Enuf PC for a bit. Let's try that film. It's 21:00. [Pause] Good grief! Far too down-beat. Not at all right for my present mood. Tea, Mrs Landingham, I need tea!

Now, here's a sensible chap

That is, one who agrees with me. Source and snippet:

Yet our system obliges us to elevate to office precisely those persons who have the ego-besotted effrontery to ask us to do so; it is rather like being compelled to cede the steering wheel to the drunkard in the back seat loudly proclaiming that he knows how to get us there in half the time. More to the point, since our perpetual electoral cycle is now largely a matter of product recognition, advertising, and marketing strategies, we must be content often to vote for persons willing to lie to us with some regularity or, if not that, at least to speak to us evasively and insincerely. In a better, purer world — the world that cannot be — ambition would be an absolute disqualification for political authority.
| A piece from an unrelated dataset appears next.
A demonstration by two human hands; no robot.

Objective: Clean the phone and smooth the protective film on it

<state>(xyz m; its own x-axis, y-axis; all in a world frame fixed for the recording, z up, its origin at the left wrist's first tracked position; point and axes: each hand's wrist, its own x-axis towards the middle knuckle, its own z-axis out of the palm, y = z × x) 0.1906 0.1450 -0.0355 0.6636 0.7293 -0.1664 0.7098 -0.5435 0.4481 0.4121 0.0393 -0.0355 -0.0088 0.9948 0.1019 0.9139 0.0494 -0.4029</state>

David B Hart in First Things


  

Footnotes

1  A mere -1C. Nothing that the heating system cannot cope with (so far).
2  Apart from the perpetual (and perpetually unfulfilled) promise of improved IT systems :-)
3  Oddly, the second installation seemed to go completely smoothly via Windows Update. But the HP drivers support web site is right down there with the worst 250 or so IT web sites I've ever had the displeasure to fight with. It's a messy disgrace. I bet their over-paid CEOs have never tried using it.